Saved entries
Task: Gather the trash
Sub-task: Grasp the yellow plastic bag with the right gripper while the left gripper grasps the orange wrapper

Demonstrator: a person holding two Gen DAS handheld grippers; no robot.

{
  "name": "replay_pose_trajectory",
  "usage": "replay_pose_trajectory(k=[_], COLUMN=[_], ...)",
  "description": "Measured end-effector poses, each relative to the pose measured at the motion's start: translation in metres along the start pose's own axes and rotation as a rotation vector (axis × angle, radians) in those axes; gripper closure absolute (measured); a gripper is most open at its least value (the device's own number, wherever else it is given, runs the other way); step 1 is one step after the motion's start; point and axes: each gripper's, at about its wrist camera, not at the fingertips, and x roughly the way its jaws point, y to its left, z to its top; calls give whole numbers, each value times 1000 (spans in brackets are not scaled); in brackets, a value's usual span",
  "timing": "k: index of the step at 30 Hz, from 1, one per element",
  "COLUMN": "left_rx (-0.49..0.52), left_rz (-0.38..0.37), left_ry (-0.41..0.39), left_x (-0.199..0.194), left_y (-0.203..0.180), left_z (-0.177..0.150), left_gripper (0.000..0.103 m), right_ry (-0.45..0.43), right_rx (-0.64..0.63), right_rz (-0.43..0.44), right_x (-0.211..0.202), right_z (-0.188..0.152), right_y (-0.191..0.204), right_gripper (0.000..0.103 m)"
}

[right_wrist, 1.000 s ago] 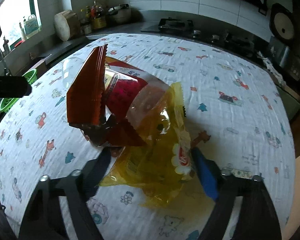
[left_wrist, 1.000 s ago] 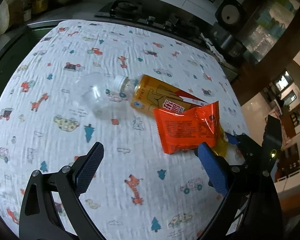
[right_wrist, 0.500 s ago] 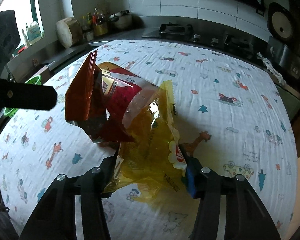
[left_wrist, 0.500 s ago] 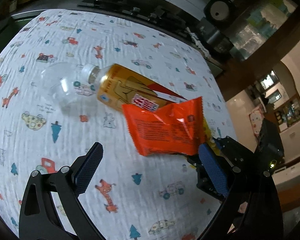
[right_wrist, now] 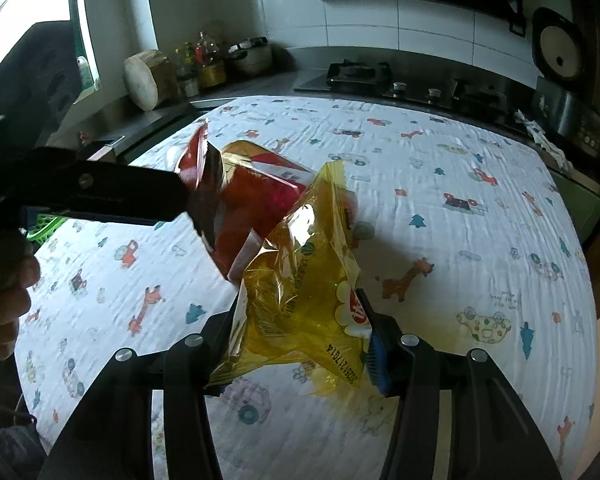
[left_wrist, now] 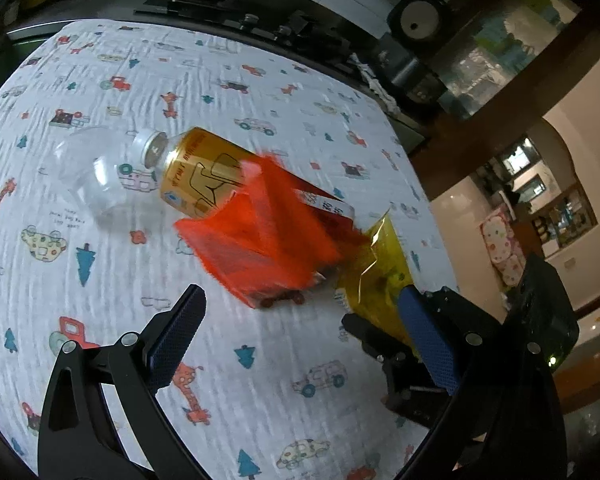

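My right gripper [right_wrist: 296,320] is shut on a crinkled yellow see-through bag [right_wrist: 300,272], held just above the printed tablecloth [right_wrist: 480,240]. An orange snack packet [left_wrist: 260,240] is blurred and leans against the bag's far end [left_wrist: 380,264]; I cannot tell if it is inside the bag. Behind it a yellow-labelled bottle [left_wrist: 196,176] with a white cap lies on its side, touching a clear plastic container [left_wrist: 92,176]. My left gripper [left_wrist: 298,300] stands open just short of the packet, nothing between its pads. One of its fingers [right_wrist: 100,196] shows in the right wrist view, beside the packet's edge [right_wrist: 198,160].
A gas hob [right_wrist: 356,76] and a round wooden block [right_wrist: 144,80] with jars stand on the counter behind the table. A green basket [right_wrist: 44,228] sits past the table's left edge. A person's hand [right_wrist: 4,300] holds the left gripper. The table's right edge [left_wrist: 428,200] drops off.
The right gripper's jaws closed on the yellow bag and raised it a little. The orange packet tipped and shifted with it. The left gripper came in closer to the packet, staying open.
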Motion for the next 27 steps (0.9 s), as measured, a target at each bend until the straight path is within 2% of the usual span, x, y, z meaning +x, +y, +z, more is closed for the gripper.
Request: replay_pose_trajectory(k=[5,10,14,17,20,27], left_rx=[-10,-19,66,144,188,221], left_rz=[-9,33,122,159,171,203], left_ry=[-2,-20,-63,-82,-81,-73], left_x=[1,0,0,2,6,22], left_y=[2,12,8,2,0,1], left_z=[4,9,11,11,10,12], left_gripper=[8,8,8,8,8,8], right_ry=[-8,-16,-14,-9,-2,-3], right_rx=[-12,-16,-15,-11,-2,-3], right_rz=[12,19,18,13,11,20], right_x=[-4,-8,-11,-12,-12,-12], right_z=[0,0,-1,-2,-3,-4], right_y=[5,7,5,2,-2,-2], right_gripper=[54,54,54,54,54,54])
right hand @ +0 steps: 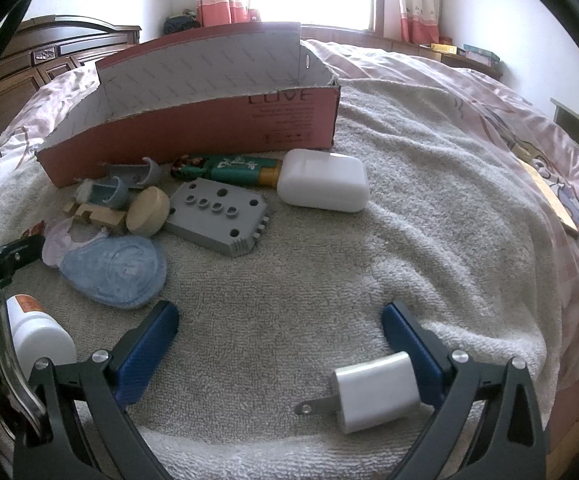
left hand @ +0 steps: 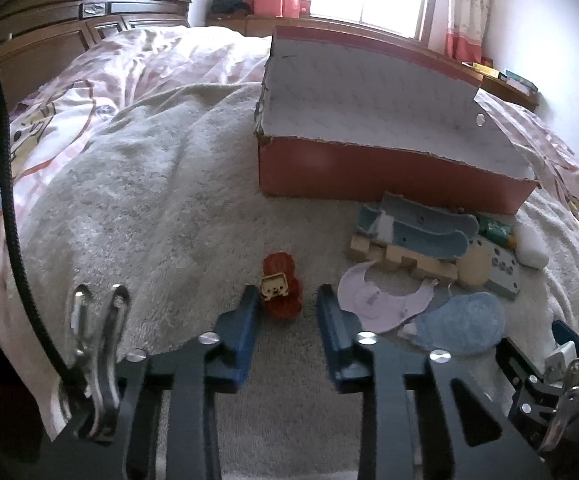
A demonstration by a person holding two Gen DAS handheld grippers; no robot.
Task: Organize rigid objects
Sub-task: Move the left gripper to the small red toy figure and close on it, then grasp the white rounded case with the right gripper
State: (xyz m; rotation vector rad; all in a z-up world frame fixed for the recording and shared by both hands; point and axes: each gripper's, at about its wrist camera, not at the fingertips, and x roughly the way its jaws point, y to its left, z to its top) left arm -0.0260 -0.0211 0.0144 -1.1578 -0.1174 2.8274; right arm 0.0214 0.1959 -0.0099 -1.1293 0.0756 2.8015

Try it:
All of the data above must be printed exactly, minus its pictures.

Exercise result:
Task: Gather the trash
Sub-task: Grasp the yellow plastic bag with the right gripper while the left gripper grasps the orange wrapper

Demonstrator: a person holding two Gen DAS handheld grippers; no robot.

{
  "name": "replay_pose_trajectory",
  "usage": "replay_pose_trajectory(k=[_], COLUMN=[_], ...)",
  "description": "Measured end-effector poses, each relative to the pose measured at the motion's start: translation in metres along the start pose's own axes and rotation as a rotation vector (axis × angle, radians) in those axes; gripper closure absolute (measured); a gripper is most open at its least value (the device's own number, wherever else it is given, runs the other way); step 1 is one step after the motion's start; point and axes: each gripper's, at about its wrist camera, not at the fingertips, and x roughly the way its jaws point, y to its left, z to its top; calls give whole numbers, each value times 1000 (spans in brackets are not scaled); in brackets, a value's usual span",
  "timing": "k: index of the step at 30 Hz, from 1, one per element",
  "COLUMN": "left_rx (-0.49..0.52), left_rz (-0.38..0.37), left_ry (-0.41..0.39), left_x (-0.199..0.194), left_y (-0.203..0.180), left_z (-0.177..0.150), left_gripper (0.000..0.103 m), right_ry (-0.45..0.43), right_rx (-0.64..0.63), right_rz (-0.43..0.44), right_x (-0.211..0.202), right_z (-0.188..0.152), right_y (-0.191..0.204), right_gripper (0.000..0.103 m)"
}

[right_wrist, 1.000 s ago] 
[left_wrist, 1.000 s ago] 
[right_wrist, 0.500 s ago] 
[left_wrist, 0.500 s ago] 
[right_wrist, now] 
[left_wrist, now] 

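My right gripper [right_wrist: 296,320] is shut on a crinkled yellow see-through bag [right_wrist: 300,272], held just above the printed tablecloth [right_wrist: 480,240]. An orange snack packet [left_wrist: 260,240] is blurred and leans against the bag's far end [left_wrist: 380,264]; I cannot tell if it is inside the bag. Behind it a yellow-labelled bottle [left_wrist: 196,176] with a white cap lies on its side, touching a clear plastic container [left_wrist: 92,176]. My left gripper [left_wrist: 298,300] stands open just short of the packet, nothing between its pads. One of its fingers [right_wrist: 100,196] shows in the right wrist view, beside the packet's edge [right_wrist: 198,160].
A gas hob [right_wrist: 356,76] and a round wooden block [right_wrist: 144,80] with jars stand on the counter behind the table. A green basket [right_wrist: 44,228] sits past the table's left edge. A person's hand [right_wrist: 4,300] holds the left gripper. The table's right edge [left_wrist: 428,200] drops off.
The right gripper's jaws closed on the yellow bag and raised it a little. The orange packet tipped and shifted with it. The left gripper came in closer to the packet, staying open.
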Motion for the next 27 steps (0.9 s), as measured, a target at each bend until the straight path is within 2% of the usual span, x, y, z meaning +x, +y, +z, more is closed for the gripper.
Request: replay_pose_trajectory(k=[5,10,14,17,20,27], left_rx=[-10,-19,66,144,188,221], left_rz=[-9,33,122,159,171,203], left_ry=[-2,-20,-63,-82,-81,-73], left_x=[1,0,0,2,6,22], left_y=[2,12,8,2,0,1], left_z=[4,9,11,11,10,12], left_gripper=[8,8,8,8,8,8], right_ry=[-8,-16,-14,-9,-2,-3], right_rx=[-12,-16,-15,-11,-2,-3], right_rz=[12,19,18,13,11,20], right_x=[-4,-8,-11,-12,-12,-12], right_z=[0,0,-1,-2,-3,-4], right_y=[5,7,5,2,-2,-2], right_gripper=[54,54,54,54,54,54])
right hand @ +0 steps: 
left hand @ +0 steps: 
A demonstration by a person holding two Gen DAS handheld grippers; no robot.
Task: Organize rigid objects
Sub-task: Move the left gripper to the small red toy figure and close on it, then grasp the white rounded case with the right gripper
State: (xyz m; rotation vector rad; all in a z-up world frame fixed for the recording and shared by both hands; point and axes: each gripper's, at about its wrist camera, not at the fingertips, and x roughly the way its jaws point, y to its left, z to its top) left arm -0.0260 -0.0211 0.0144 -1.1578 -0.1174 2.8274; right arm 0.0214 0.1959 -0.0099 -1.1293 0.0756 2.8015

The answer given here is complete.